Шрифт:
Закладка:
Прежде (это началось почти с детства и все росло до полной возмужалости), когда он старался сделать что-нибудь такое, что сделало бы добро для всех, для человечества, для России, для губернии, для всей деревни, он замечал, что мысли об этом были приятны, но сама деятельность всегда бывала нескладная <…> теперь же, когда он после женитьбы стал более и более ограничиваться жизнью для себя, он, хотя не испытывал более никакой радости при мысли о своей деятельности, чувствовал уверенность, что дело его необходимо, видел, что оно спорится гораздо лучше, чем прежде, и что оно все становится больше и больше (662/8:10).
В следующих за сценой разговора с Федором главах, где Левин тестирует свое прозрение, противопоставляя непосредственное чувство — «гордости ума» (а заодно его «глупости», «плутовству», «мошенничеству») (668/8:12), особенно интересны с точки зрения авантекста старания автора найти саму модель описания, скажем так, работы интуиции, процесса наития. Задача Толстого была непростой: в романе со всеведущим нарратором, какова АК, левинские инвективы против «ума», так или иначе толкуемого, требовалось передавать посредством логически связного, грамматически стройного внутреннего монолога, то есть мыслей, умом продуцируемых. Но как описать в этой стилистике мысли, которые, по твоему убеждению, органически проистекают из чувства или направляются им?

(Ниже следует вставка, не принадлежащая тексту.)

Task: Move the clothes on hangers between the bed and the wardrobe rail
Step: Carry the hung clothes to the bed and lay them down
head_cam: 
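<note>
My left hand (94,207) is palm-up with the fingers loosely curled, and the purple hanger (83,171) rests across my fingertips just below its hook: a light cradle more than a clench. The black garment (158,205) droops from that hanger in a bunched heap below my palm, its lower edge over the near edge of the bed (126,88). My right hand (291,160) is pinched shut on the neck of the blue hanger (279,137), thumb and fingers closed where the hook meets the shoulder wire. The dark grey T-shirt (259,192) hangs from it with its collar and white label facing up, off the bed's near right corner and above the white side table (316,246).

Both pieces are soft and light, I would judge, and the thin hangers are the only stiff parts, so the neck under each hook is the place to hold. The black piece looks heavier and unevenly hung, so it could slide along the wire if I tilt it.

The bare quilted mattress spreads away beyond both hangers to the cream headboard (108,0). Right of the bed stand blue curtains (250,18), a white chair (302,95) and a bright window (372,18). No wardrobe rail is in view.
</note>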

В редакции за редакцией, от исходного автографа к наборной рукописи, а от нее — к корректурам, Толстой творит и модифицирует изображение думания как чувствования, если не ощущения. Важная роль при этом отводилась метафорам природных феноменов (искра, кристаллизация, брожение) и сенсорным (тактильным, визуальным, аудиальным) метафорам, призванным ухватить особенности и динамику того — употребим нетолстовский термин — психологического состояния, в котором оказывается Левин. Вполне очевидно желание автора подчеркнуть глубинную, чуть ли не телесную природу интуиции, а следовательно — индивидуальность, потаенность переживания непосредственного чувства, его неподатливость на подсказки и схемы «внешнего», надличностного разума. Сопоставим транскрипты одного и того же фрагмента в наборной рукописи и в корректуре — с соответствующим местом ОТ.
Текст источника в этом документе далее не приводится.